| WHAT THIS TASK INVOLVES |
Which lines in the records below contain the word "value"? Return each of them.

| Records from a dataset |
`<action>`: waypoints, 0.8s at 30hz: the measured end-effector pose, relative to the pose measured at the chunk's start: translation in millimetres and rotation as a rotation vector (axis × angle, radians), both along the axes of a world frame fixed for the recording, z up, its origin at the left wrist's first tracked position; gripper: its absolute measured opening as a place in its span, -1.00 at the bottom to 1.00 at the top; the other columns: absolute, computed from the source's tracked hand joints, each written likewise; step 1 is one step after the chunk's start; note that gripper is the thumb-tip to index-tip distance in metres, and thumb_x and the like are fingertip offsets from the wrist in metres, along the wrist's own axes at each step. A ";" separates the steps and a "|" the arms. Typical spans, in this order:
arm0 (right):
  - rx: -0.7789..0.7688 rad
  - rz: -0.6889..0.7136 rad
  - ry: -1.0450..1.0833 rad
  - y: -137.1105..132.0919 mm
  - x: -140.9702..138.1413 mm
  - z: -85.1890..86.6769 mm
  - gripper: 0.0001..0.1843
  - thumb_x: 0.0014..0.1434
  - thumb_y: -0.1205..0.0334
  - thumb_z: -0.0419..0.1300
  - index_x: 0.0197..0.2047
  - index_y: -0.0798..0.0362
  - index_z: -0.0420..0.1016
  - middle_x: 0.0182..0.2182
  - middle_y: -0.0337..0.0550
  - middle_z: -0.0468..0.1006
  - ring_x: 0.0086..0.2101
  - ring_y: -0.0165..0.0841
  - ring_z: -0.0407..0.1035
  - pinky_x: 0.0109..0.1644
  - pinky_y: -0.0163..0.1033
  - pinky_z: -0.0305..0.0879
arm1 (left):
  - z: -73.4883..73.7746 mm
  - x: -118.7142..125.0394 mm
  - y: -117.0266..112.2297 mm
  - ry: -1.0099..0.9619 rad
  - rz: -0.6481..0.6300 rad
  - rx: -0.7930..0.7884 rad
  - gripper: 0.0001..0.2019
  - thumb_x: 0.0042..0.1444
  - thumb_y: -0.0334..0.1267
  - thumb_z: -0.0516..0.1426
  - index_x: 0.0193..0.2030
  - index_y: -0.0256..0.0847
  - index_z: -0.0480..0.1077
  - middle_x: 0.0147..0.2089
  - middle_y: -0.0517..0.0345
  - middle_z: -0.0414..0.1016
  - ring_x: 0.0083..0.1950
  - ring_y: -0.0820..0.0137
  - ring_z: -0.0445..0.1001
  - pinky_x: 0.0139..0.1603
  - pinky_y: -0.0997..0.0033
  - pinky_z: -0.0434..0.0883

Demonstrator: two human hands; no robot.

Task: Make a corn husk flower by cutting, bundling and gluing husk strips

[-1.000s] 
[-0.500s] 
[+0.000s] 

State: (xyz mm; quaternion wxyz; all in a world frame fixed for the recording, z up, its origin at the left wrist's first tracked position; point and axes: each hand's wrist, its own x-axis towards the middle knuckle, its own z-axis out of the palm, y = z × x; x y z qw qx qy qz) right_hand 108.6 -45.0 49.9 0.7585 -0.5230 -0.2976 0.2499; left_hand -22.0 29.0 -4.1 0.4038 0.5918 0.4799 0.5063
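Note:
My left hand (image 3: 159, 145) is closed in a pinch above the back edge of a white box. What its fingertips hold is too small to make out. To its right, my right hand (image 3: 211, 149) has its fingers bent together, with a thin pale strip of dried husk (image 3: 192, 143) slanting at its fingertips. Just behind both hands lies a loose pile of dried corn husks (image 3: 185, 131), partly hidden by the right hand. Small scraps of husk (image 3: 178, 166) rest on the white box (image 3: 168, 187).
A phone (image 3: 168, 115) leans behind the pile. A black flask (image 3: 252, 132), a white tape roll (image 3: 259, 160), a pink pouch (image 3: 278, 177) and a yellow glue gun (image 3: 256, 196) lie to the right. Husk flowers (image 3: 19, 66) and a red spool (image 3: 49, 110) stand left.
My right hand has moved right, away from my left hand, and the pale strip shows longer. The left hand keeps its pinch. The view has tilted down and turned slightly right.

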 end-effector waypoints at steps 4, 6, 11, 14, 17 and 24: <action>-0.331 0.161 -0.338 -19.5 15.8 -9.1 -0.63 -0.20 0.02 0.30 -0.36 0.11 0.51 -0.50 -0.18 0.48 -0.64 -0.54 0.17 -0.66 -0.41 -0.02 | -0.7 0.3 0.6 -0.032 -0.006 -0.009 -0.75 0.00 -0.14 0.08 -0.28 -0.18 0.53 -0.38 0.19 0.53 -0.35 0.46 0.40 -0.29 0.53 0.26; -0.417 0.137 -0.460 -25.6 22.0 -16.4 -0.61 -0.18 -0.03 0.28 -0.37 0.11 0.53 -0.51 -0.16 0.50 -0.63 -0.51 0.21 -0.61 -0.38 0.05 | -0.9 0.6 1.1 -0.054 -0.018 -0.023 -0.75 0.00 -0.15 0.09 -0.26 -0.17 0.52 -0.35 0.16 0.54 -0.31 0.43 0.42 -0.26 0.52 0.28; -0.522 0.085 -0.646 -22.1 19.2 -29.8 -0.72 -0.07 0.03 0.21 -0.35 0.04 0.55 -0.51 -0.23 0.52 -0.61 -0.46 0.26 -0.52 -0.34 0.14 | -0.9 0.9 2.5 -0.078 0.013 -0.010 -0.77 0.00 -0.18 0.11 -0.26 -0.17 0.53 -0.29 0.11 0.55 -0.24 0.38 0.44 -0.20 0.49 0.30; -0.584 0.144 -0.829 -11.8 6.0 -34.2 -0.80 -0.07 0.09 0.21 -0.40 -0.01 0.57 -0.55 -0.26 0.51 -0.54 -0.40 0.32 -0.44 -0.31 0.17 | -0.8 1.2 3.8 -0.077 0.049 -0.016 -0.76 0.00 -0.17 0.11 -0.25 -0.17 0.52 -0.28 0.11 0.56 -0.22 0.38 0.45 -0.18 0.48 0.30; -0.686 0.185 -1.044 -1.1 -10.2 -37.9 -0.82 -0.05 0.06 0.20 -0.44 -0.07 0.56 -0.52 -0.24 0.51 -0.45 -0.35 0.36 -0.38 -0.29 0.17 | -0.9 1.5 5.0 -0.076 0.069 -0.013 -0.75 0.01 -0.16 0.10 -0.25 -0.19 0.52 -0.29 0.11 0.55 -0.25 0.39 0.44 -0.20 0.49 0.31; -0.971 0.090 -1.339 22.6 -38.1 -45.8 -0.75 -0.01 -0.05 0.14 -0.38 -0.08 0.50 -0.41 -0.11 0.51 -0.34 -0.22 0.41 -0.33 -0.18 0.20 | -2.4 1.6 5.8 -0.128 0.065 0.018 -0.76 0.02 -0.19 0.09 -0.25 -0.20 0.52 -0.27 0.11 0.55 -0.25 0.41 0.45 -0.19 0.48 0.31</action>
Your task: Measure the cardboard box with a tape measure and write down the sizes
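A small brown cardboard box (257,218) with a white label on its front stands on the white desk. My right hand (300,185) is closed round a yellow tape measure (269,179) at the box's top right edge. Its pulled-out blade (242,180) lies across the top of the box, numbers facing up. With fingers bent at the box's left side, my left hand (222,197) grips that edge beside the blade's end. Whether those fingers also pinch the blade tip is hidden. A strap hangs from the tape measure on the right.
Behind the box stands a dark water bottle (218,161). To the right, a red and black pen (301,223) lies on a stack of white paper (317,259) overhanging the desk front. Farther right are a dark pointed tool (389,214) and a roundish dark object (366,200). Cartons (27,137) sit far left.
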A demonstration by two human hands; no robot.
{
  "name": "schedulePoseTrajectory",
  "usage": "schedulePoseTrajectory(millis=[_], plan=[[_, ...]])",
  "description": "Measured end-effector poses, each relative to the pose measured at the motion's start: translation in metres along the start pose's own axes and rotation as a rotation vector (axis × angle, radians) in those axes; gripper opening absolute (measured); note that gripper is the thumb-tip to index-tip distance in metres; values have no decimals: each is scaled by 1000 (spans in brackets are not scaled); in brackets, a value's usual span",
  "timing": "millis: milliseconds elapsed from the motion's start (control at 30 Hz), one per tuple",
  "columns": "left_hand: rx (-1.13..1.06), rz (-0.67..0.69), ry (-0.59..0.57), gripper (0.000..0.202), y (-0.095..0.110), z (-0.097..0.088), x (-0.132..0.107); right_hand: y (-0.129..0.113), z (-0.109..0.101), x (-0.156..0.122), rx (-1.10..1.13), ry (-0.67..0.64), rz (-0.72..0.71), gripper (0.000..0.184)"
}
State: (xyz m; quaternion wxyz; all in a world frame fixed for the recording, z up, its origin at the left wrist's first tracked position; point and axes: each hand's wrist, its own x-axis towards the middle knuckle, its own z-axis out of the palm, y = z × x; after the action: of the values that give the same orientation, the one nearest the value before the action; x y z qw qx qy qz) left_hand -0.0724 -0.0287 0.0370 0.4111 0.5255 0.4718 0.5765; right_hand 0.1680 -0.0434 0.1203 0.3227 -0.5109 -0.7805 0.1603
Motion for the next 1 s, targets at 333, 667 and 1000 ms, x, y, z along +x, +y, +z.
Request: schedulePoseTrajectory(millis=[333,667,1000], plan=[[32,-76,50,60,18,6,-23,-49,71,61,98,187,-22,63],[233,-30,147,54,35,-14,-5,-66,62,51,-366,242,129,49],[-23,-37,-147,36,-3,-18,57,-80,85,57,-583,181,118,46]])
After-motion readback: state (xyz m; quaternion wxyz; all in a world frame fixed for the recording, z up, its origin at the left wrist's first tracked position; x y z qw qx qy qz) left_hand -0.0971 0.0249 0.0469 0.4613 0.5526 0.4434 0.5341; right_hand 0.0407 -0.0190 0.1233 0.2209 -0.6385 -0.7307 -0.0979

| RESULT OF THIS TASK |
  "description": "Measured end-effector poses, each relative to the pose measured at the motion's start: translation in metres along the start pose's own axes and rotation as a rotation vector (axis × angle, radians) in those axes; gripper opening absolute (measured); note that gripper is the thumb-tip to index-tip distance in metres; values have no decimals: each is scaled by 1000 (spans in brackets are not scaled); in brackets, a value's usual span",
State: (xyz m; quaternion wxyz; all in a world frame fixed for the recording, z up, its origin at the left wrist's first tracked position; point and axes: each hand's wrist, its own x-axis towards the middle knuckle, its own z-axis out of the palm, y = z × x; after the action: of the values that give the same orientation, the one nearest the value before the action; x y z qw qx qy qz) left_hand -0.0724 -0.0287 0.0370 0.4111 0.5255 0.4718 0.5765; right_hand 0.1680 -0.0434 0.1203 0.3227 -0.5109 -0.7805 0.1603

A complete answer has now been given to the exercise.